TO DO: Copy the data exactly. Leave nothing out.

COLLECTED MATERIAL:
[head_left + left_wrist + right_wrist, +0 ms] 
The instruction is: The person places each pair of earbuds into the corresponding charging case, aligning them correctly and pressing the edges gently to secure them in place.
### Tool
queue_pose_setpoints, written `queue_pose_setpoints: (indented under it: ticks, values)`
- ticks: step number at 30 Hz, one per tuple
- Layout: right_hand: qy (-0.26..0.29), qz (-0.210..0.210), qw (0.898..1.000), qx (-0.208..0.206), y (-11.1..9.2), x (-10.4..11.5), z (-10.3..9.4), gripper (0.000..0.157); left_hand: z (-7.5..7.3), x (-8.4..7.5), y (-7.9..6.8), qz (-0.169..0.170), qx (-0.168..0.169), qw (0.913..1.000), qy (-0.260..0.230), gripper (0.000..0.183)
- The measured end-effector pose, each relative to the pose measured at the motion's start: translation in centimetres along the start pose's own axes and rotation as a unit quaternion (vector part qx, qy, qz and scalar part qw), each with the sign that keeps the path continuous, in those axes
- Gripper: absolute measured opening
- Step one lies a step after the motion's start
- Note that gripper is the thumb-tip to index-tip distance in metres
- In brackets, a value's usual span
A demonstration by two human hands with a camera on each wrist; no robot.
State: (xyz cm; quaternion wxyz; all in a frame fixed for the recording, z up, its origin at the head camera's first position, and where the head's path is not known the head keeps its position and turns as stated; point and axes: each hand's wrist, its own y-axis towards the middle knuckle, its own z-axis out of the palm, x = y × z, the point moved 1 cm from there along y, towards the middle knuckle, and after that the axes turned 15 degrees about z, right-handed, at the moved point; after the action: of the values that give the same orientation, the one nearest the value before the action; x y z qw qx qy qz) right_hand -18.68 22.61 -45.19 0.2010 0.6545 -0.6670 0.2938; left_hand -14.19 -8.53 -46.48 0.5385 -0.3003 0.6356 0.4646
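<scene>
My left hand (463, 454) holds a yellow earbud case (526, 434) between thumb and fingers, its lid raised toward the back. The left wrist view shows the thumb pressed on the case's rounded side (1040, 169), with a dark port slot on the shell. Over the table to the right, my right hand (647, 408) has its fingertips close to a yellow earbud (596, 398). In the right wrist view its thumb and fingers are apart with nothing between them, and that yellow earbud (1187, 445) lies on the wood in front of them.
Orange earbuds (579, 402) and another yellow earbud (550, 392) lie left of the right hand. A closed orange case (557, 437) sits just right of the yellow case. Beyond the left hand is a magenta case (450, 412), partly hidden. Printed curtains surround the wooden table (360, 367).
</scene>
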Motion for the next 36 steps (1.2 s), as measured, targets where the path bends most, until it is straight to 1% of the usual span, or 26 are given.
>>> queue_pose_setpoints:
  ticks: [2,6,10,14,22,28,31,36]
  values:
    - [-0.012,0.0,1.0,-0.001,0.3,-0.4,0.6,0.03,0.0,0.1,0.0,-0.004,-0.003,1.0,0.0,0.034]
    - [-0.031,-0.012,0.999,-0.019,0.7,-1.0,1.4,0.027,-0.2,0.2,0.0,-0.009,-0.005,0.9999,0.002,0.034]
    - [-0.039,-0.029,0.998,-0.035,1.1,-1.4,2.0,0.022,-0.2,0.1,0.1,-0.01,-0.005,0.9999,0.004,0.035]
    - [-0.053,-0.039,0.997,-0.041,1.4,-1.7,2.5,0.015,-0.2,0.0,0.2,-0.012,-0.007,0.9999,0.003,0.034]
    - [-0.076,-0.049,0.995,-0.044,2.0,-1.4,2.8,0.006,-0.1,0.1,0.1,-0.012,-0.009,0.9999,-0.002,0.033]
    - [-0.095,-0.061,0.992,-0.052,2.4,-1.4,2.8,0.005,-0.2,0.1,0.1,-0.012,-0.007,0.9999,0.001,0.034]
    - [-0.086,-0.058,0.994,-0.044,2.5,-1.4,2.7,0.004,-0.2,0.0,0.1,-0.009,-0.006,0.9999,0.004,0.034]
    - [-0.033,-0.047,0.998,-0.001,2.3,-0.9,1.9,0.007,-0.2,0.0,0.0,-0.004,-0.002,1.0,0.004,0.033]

OUTPUT:
[head_left + left_wrist + right_wrist, +0 ms] 
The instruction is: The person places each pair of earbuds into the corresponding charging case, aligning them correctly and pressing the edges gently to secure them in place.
### Tool
queue_pose_setpoints, written `queue_pose_setpoints: (indented under it: ticks, values)`
- ticks: step number at 30 Hz, one per tuple
- Layout: right_hand: qy (-0.26..0.29), qz (-0.210..0.210), qw (0.898..1.000), qx (-0.208..0.206), y (-11.1..9.2), x (-10.4..11.5), z (-10.3..9.4), gripper (0.000..0.157); left_hand: z (-7.5..7.3), x (-8.4..7.5), y (-7.9..6.8), qz (-0.169..0.170), qx (-0.168..0.169), qw (0.913..1.000), qy (-0.260..0.230), gripper (0.000..0.183)
- The measured end-effector pose, each relative to the pose measured at the motion's start: translation in centimetres along the start pose's own axes and rotation as a unit quaternion (vector part qx, qy, qz and scalar part qw), each with the sign that keeps the path continuous, in those axes
- Gripper: absolute measured opening
- Step one lies a step after the motion's start
- Note that gripper is the thumb-tip to index-tip distance in metres
- In brackets, a value's usual span
A demonstration by two human hands with a camera on each wrist; no robot.
State: (xyz cm; quaternion wxyz; all in a frame fixed for the recording, z up, its origin at the head camera's first position, and where the head's path is not known the head keeps its position and turns as stated; point and axes: each hand's wrist, its own y-axis towards the middle knuckle, its own z-axis out of the palm, x = y × z, the point moved 1 cm from there along y, towards the middle knuckle, and after that the axes turned 15 degrees about z, right-handed, at the moved point; after the action: of the values that give the same orientation, the one nearest the value before the action; x y z qw qx qy qz) right_hand -18.68 22.61 -45.19 0.2010 0.6545 -0.6670 0.2938; left_hand -14.19 -8.53 -46.48 0.5385 -0.3003 0.6356 0.4646
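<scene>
My left hand (463, 454) holds a yellow earbud case (526, 434) between thumb and fingers, its lid raised toward the back. The left wrist view shows the thumb pressed on the case's rounded side (1040, 169), with a dark port slot on the shell. Over the table to the right, my right hand (647, 408) has its fingertips close to a yellow earbud (596, 398). In the right wrist view its thumb and fingers are apart with nothing between them, and that yellow earbud (1187, 445) lies on the wood in front of them.
Orange earbuds (579, 402) and another yellow earbud (550, 392) lie left of the right hand. A closed orange case (557, 437) sits just right of the yellow case. Beyond the left hand is a magenta case (450, 412), partly hidden. Printed curtains surround the wooden table (360, 367).
</scene>
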Motion for the next 36 steps (1.2 s), as measured, targets where the path bends most, until it is straight to 1% of the usual span, or 26 are given.
>>> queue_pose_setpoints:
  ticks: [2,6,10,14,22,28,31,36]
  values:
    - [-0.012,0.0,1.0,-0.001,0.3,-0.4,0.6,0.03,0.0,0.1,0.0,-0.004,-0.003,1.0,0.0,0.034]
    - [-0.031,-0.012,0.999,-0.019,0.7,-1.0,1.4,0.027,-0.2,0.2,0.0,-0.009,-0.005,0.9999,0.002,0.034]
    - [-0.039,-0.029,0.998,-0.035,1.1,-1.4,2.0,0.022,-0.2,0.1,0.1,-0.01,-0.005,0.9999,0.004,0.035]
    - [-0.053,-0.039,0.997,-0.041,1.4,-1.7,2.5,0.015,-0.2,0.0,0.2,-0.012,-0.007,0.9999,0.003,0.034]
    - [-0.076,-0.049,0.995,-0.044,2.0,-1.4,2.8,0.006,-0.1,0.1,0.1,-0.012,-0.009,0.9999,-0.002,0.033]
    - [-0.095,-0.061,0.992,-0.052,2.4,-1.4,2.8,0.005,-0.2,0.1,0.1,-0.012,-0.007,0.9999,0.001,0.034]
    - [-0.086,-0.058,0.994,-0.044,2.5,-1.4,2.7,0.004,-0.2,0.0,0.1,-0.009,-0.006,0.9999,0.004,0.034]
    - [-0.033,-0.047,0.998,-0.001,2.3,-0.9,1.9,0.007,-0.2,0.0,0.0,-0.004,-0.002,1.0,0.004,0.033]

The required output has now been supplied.